**What needs to be done**
Your answer should hold exactly the lines below from the line with "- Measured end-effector" through the line with "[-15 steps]", both included, and no pictures at all.

**Provided data**
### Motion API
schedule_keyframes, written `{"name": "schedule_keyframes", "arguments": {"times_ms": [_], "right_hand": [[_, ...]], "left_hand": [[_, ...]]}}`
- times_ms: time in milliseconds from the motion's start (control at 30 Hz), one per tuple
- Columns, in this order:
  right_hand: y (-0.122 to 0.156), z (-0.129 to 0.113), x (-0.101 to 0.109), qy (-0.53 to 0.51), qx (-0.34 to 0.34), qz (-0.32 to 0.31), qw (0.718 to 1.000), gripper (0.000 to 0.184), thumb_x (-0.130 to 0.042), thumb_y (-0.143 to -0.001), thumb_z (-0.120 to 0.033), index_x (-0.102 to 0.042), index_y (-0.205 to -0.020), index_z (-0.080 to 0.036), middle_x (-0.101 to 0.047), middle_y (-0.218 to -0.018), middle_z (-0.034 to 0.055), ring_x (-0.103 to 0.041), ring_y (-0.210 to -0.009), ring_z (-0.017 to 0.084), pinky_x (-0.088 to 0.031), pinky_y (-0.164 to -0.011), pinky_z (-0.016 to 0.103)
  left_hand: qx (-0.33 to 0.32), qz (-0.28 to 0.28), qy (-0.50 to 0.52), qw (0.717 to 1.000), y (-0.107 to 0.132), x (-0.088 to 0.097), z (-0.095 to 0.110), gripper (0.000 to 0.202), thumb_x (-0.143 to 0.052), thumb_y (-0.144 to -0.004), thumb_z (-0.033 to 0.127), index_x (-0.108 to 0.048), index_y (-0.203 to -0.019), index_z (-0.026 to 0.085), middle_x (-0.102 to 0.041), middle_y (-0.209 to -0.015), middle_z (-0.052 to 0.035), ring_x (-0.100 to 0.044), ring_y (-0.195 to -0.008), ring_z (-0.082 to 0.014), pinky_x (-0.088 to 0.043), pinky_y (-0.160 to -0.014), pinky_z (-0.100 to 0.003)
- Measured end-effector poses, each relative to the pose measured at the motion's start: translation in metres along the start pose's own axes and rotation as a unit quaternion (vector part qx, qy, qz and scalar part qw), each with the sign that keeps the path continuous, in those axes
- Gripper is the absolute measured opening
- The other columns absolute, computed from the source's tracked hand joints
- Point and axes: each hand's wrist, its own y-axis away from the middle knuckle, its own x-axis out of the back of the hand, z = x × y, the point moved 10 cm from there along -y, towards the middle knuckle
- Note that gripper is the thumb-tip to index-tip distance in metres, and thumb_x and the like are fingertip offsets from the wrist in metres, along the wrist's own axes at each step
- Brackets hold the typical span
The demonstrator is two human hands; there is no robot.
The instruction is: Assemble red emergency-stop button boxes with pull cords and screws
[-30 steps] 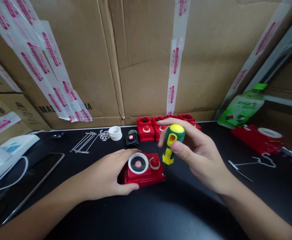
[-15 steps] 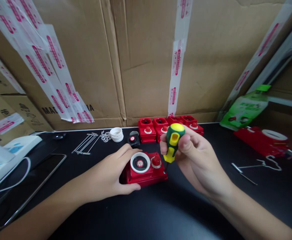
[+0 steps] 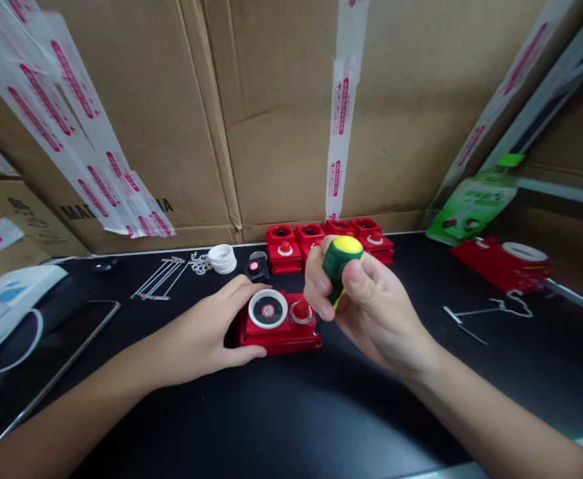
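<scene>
A red plastic box [image 3: 279, 327] with a white ring dial and a red round button on top lies on the black table [image 3: 291, 406]. My left hand [image 3: 206, 336] grips the box's left side, thumb along its front edge. My right hand [image 3: 369, 306] is closed round a green and yellow screwdriver [image 3: 340, 256], held upright at the box's right end. The screwdriver's tip is hidden behind my fingers.
A row of similar red boxes [image 3: 329, 241] stands at the back against the cardboard wall [image 3: 281, 113]. White rings [image 3: 221, 258], metal pins [image 3: 159, 279] and a small black part [image 3: 256, 267] lie back left. A phone [image 3: 46, 359] lies left. A red unit [image 3: 501, 263], wire hooks [image 3: 486, 313] and a green pouch [image 3: 476, 203] sit right.
My right hand has closed further round the screwdriver handle and turned it, so less of the yellow shaft collar shows. The left hand stays on the red box. The view shifted slightly.
</scene>
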Motion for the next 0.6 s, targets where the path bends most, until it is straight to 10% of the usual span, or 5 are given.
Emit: {"name": "schedule_keyframes", "arguments": {"times_ms": [600], "right_hand": [[-0.003, 0.002, 0.013, -0.008, -0.002, 0.034, 0.999, 0.033, -0.072, -0.099, -0.054, -0.07, -0.099, -0.021, -0.062, -0.089, -0.0016, -0.059, -0.067, 0.009, -0.05, -0.064, 0.023]], "left_hand": [[0.0, 0.007, 0.007, 1.0, -0.001, 0.002, 0.001, 0.062, -0.079, -0.093, 0.03, -0.049, -0.147, 0.031, -0.056, -0.143, -0.0076, -0.062, -0.13, -0.0305, -0.054, -0.113, -0.046]]}}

**Problem solution**
- Measured end-effector poses, each relative to the pose measured at the motion's start: translation in metres along the start pose's own axes and rotation as a unit quaternion (vector part qx, qy, qz and scalar part qw), each with the sign that keeps the path continuous, in those axes
- Gripper is the absolute measured opening
- The other columns absolute, computed from the source's tracked hand joints
- Point and axes: each hand's wrist, its own y-axis away from the middle knuckle, its own x-axis out of the back of the hand, z = x × y, the point moved 10 cm from there along -y, towards the middle knuckle
- Note that gripper is the thumb-tip to index-tip distance in metres, and thumb_x and the like are fingertip offsets from the wrist in metres, along the wrist's own axes at each step
- Brackets hold the typical span
The demonstrator is two human hands; there is no robot.
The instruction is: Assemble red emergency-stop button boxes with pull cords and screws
[-30 steps] 
[-15 steps] 

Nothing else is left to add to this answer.